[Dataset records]
◇ ◇ ◇ ◇ ◇ ◇ ◇
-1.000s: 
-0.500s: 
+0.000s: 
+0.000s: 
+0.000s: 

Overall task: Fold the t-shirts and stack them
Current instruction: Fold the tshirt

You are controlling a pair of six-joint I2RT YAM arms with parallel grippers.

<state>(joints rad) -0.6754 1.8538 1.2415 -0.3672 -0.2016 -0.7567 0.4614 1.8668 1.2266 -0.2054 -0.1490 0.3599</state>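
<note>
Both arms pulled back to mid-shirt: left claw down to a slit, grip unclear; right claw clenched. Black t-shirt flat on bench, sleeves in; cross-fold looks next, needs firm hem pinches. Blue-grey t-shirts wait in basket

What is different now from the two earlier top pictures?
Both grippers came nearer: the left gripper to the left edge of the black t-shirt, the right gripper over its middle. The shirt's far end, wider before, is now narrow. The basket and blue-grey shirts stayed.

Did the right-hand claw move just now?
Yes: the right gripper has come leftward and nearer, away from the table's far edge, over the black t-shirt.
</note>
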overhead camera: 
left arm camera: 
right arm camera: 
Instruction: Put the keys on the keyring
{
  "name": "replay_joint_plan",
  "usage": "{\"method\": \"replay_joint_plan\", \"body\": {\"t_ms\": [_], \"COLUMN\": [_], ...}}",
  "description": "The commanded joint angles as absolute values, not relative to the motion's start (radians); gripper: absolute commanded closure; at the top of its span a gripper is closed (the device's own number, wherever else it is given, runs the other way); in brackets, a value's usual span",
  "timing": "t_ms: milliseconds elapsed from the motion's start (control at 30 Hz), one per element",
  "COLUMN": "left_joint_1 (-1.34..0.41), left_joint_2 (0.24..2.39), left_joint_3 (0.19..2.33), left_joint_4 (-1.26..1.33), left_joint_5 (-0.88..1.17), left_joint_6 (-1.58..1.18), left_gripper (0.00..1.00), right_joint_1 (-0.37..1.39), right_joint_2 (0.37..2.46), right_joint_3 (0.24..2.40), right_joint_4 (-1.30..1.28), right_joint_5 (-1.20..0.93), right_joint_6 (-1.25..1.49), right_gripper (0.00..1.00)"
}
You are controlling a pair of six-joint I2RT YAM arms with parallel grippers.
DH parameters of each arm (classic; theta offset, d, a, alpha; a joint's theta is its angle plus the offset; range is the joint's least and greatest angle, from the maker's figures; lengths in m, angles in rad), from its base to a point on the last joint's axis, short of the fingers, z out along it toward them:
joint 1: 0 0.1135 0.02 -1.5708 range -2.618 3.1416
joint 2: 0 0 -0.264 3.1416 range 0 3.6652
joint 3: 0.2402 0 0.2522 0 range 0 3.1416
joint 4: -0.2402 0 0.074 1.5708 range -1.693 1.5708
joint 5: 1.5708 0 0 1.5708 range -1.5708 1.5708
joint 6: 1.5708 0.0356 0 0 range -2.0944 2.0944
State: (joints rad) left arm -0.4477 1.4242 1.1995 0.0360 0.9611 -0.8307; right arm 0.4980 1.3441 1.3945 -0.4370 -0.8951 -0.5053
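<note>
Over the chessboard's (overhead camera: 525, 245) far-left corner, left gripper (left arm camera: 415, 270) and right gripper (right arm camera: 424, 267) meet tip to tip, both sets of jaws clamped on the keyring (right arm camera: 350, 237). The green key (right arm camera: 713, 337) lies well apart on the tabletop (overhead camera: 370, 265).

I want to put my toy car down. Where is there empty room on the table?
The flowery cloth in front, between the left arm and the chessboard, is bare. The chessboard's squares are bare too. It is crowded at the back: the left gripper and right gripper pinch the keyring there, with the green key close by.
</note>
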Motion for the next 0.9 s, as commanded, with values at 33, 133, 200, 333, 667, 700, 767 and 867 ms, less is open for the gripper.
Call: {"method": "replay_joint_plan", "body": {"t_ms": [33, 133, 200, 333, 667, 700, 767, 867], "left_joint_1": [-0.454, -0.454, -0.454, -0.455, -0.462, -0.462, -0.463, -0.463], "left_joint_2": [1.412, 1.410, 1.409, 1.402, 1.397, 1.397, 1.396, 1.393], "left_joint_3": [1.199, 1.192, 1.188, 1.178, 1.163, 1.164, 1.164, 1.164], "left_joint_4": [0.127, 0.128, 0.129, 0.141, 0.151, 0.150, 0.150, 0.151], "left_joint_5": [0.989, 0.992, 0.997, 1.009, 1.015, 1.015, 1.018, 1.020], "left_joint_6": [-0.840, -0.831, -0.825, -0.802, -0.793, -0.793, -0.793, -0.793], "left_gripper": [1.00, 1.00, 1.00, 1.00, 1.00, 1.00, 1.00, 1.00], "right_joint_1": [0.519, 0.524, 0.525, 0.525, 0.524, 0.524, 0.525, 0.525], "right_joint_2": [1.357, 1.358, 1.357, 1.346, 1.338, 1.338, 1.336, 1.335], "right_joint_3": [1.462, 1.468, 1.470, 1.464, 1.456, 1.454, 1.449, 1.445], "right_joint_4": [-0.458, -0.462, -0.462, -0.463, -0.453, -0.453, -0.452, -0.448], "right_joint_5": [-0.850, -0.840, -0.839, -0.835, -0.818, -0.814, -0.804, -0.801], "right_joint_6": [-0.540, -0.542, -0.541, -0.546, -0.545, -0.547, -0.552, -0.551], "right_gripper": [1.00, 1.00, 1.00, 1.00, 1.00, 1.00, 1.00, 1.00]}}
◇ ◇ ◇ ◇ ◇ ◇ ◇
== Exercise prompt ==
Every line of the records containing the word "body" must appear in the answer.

== Exercise answer ==
  "usage": "{\"method\": \"replay_joint_plan\", \"body\": {\"t_ms\": [_], \"COLUMN\": [_], ...}}",
Call: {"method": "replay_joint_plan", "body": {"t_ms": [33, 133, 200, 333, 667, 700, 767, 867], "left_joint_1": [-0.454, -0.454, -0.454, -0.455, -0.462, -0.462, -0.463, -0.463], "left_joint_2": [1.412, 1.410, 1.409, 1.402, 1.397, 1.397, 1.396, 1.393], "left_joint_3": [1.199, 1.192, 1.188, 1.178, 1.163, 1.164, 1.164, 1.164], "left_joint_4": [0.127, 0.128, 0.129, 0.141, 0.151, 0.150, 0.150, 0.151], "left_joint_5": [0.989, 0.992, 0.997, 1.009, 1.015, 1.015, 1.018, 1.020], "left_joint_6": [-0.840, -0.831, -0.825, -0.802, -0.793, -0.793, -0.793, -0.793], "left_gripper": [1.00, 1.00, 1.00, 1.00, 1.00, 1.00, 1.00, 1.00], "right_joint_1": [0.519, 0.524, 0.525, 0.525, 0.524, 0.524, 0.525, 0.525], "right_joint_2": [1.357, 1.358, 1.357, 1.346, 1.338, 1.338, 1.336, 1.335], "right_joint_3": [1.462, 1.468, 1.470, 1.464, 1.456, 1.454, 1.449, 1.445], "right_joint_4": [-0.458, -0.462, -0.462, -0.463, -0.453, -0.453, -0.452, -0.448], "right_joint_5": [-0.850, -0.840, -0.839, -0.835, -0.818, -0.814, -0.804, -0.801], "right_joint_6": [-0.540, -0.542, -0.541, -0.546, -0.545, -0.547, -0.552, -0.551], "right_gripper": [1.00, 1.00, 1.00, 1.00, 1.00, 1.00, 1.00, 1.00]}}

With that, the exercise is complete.